## Problem to work on
Write the entries out exactly, with the final line being the one containing "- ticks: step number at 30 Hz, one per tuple".

(Source data)
++++++++++++++++++++

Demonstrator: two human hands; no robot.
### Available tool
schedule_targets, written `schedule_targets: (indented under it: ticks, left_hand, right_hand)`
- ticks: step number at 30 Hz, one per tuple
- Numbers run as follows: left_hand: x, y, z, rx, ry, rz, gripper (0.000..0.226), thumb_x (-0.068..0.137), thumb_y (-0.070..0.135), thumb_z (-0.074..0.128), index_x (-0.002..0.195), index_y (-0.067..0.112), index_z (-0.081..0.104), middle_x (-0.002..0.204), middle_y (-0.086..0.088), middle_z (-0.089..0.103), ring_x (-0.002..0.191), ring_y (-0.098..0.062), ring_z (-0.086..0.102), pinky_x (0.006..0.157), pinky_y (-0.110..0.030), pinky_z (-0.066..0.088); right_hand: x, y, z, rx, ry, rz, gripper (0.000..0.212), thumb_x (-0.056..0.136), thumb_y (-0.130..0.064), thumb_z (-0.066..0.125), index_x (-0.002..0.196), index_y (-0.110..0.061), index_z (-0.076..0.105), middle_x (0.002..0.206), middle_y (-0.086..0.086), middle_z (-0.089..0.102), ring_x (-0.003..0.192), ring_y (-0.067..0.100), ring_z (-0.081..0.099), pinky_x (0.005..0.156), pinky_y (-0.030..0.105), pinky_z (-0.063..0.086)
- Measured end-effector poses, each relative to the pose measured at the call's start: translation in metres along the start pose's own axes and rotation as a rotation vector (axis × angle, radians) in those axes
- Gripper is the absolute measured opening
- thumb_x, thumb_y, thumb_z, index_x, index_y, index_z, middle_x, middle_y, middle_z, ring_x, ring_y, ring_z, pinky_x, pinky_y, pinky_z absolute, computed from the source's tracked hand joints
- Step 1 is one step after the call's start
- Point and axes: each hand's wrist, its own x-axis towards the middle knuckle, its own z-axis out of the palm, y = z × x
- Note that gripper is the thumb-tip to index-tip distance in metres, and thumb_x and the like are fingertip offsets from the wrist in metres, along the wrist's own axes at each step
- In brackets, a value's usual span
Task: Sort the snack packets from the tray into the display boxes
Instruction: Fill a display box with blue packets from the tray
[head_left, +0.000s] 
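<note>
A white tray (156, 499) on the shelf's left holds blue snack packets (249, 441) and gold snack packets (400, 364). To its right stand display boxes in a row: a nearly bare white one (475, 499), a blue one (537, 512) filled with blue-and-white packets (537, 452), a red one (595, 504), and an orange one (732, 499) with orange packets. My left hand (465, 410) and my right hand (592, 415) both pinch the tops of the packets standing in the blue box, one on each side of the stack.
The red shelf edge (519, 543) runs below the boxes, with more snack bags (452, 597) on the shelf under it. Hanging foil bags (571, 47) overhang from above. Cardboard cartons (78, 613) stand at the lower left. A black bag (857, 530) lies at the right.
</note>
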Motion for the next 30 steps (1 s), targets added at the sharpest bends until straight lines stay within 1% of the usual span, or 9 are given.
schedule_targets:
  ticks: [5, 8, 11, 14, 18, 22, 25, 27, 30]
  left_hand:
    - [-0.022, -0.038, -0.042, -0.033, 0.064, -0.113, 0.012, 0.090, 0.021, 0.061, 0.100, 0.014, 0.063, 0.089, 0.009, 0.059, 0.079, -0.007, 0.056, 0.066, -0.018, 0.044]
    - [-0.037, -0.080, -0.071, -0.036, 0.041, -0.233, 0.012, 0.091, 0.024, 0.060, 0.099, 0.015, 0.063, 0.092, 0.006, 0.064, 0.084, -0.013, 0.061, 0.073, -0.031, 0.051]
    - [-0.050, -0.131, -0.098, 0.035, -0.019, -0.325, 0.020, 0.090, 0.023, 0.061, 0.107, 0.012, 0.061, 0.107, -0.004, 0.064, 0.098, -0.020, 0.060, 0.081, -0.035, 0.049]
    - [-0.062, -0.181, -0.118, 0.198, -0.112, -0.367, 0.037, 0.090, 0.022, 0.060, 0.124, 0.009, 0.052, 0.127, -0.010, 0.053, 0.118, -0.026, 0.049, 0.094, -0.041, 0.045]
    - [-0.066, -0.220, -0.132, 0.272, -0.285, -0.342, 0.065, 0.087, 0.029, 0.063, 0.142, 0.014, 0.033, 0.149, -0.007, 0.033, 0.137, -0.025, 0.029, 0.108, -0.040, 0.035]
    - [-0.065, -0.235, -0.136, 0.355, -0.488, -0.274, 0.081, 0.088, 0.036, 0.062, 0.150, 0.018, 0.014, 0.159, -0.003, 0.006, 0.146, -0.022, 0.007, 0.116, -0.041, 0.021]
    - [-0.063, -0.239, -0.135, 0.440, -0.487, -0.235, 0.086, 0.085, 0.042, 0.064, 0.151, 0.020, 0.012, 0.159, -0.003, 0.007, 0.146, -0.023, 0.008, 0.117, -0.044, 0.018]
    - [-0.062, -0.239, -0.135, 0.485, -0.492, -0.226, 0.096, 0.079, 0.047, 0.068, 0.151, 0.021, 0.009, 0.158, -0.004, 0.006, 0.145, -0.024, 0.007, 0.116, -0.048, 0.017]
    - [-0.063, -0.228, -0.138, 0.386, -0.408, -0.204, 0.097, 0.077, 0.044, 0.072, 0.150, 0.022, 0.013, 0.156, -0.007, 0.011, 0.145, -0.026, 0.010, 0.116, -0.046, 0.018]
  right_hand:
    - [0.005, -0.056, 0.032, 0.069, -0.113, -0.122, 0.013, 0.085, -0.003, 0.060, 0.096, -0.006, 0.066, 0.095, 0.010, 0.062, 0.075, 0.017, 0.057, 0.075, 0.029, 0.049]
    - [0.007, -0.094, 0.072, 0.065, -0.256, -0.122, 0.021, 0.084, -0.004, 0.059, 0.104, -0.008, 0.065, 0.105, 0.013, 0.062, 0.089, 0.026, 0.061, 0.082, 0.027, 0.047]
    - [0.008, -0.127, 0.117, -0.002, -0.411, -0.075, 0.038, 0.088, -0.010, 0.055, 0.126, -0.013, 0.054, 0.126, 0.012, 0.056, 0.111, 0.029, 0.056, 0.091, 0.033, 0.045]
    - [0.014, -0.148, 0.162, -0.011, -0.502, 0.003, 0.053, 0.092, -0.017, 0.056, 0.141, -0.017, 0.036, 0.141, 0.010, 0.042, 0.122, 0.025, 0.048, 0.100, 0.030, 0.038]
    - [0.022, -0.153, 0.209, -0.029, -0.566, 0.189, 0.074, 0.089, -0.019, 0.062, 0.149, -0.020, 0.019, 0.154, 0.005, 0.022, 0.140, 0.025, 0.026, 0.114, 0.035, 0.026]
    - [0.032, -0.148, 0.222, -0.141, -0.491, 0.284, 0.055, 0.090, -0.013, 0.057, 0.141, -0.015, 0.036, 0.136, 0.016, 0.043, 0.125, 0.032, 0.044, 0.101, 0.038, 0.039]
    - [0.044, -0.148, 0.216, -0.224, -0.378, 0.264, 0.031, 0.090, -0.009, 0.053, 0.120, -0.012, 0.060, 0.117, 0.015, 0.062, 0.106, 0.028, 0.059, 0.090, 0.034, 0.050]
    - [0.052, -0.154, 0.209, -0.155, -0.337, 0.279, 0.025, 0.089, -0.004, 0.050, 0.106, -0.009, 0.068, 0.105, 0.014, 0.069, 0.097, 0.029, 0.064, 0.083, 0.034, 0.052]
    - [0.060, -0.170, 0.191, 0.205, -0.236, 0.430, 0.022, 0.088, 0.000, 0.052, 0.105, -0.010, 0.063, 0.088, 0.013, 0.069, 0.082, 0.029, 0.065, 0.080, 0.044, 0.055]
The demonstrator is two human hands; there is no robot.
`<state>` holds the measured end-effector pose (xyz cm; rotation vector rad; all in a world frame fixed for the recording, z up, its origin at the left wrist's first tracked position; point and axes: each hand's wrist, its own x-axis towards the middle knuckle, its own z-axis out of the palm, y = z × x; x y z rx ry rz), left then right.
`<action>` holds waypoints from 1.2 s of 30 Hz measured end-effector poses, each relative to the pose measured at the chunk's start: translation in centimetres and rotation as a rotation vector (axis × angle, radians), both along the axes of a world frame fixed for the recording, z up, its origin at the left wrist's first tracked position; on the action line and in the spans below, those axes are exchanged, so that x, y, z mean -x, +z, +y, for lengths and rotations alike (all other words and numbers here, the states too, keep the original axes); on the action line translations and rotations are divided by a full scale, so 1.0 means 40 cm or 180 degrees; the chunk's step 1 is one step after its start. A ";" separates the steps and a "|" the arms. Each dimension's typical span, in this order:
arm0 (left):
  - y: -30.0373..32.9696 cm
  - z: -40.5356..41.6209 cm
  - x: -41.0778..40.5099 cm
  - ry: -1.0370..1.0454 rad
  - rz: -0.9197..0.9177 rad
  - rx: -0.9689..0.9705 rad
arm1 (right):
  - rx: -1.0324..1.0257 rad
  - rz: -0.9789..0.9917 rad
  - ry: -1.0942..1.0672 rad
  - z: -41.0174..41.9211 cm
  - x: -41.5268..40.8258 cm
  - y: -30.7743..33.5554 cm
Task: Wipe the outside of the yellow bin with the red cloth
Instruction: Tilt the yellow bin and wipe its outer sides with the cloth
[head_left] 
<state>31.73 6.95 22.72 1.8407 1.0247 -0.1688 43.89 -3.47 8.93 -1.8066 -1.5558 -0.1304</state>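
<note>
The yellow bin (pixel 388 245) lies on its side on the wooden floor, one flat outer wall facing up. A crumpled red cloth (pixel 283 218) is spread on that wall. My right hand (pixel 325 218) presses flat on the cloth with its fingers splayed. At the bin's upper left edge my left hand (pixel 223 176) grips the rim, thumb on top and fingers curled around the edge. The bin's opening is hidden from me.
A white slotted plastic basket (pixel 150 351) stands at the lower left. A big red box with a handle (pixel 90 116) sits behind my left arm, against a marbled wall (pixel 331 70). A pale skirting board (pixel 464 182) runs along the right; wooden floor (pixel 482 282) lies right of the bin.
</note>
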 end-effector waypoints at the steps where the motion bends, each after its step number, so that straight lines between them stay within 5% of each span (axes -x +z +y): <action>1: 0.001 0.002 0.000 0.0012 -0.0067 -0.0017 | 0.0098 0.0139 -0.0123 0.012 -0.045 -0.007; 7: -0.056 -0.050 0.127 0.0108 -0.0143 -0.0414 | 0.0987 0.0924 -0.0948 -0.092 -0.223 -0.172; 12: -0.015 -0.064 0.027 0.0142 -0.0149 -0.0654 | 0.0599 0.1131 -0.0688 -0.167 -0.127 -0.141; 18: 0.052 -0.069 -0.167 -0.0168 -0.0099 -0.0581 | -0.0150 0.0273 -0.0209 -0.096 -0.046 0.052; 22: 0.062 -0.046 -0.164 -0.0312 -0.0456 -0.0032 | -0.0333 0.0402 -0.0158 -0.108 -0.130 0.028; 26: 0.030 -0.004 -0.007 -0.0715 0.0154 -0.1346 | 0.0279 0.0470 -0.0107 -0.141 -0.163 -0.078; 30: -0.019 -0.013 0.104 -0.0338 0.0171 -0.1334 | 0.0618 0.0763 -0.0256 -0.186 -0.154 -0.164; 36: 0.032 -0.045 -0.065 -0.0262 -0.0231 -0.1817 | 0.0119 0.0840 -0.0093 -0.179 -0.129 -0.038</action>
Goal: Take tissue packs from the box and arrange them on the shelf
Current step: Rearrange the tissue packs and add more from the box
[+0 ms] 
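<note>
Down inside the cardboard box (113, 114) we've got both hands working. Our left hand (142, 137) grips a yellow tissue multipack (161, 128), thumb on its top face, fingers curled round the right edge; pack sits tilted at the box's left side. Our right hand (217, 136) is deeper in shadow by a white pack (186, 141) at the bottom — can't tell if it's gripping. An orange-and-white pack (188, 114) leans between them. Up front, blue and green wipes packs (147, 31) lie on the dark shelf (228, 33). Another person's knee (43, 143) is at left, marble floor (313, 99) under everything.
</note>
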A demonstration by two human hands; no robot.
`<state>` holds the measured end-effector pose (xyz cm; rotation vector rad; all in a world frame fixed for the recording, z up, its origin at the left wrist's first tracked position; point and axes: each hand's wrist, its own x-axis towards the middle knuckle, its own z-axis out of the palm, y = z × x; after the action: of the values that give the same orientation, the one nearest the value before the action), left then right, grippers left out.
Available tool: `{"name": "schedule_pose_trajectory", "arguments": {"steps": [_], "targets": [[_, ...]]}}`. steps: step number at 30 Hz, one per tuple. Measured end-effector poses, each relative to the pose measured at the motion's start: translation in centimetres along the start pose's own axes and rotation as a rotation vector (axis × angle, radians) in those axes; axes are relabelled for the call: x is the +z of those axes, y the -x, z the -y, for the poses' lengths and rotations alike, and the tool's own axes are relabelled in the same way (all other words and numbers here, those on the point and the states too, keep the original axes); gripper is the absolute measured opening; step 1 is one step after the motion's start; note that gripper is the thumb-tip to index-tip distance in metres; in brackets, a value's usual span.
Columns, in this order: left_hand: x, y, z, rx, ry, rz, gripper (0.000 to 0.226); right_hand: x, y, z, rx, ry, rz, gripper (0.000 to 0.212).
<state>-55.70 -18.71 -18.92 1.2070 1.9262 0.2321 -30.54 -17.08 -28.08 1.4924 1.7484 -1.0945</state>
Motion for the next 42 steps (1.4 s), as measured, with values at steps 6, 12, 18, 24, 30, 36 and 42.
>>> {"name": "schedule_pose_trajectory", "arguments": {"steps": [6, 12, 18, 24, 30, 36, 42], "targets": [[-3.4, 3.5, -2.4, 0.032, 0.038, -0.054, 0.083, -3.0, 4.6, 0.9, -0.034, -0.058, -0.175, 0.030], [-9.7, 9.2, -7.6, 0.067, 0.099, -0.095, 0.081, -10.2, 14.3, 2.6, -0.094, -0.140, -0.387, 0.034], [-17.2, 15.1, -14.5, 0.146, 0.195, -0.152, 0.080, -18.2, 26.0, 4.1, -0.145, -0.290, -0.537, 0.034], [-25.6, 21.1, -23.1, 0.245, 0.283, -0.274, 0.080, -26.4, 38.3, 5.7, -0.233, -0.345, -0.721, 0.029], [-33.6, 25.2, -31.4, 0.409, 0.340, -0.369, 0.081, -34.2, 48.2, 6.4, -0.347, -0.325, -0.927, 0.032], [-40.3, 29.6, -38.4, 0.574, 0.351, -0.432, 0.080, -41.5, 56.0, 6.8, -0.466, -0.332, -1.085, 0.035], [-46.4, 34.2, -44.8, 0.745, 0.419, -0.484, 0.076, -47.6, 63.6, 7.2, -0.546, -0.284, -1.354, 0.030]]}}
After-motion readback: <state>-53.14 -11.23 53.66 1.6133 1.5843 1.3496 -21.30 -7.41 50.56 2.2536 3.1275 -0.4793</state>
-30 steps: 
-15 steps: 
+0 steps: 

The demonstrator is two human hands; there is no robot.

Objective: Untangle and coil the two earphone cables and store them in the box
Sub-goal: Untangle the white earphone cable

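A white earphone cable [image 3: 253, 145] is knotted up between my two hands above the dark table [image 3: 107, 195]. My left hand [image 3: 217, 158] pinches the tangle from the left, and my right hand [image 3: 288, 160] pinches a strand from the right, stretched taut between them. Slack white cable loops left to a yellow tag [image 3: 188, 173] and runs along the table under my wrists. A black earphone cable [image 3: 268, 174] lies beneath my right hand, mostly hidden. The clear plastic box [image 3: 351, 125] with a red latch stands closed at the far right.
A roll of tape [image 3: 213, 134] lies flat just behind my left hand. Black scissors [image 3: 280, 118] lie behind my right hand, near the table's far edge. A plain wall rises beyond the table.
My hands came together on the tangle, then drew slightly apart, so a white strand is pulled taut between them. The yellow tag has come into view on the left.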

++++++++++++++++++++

## Solved exercise
Demonstrator: two human hands; no robot.
### Available tool
schedule_targets, written `schedule_targets: (indented under it: ticks, left_hand, right_hand)`
- ticks: step number at 30 Hz, one per tuple

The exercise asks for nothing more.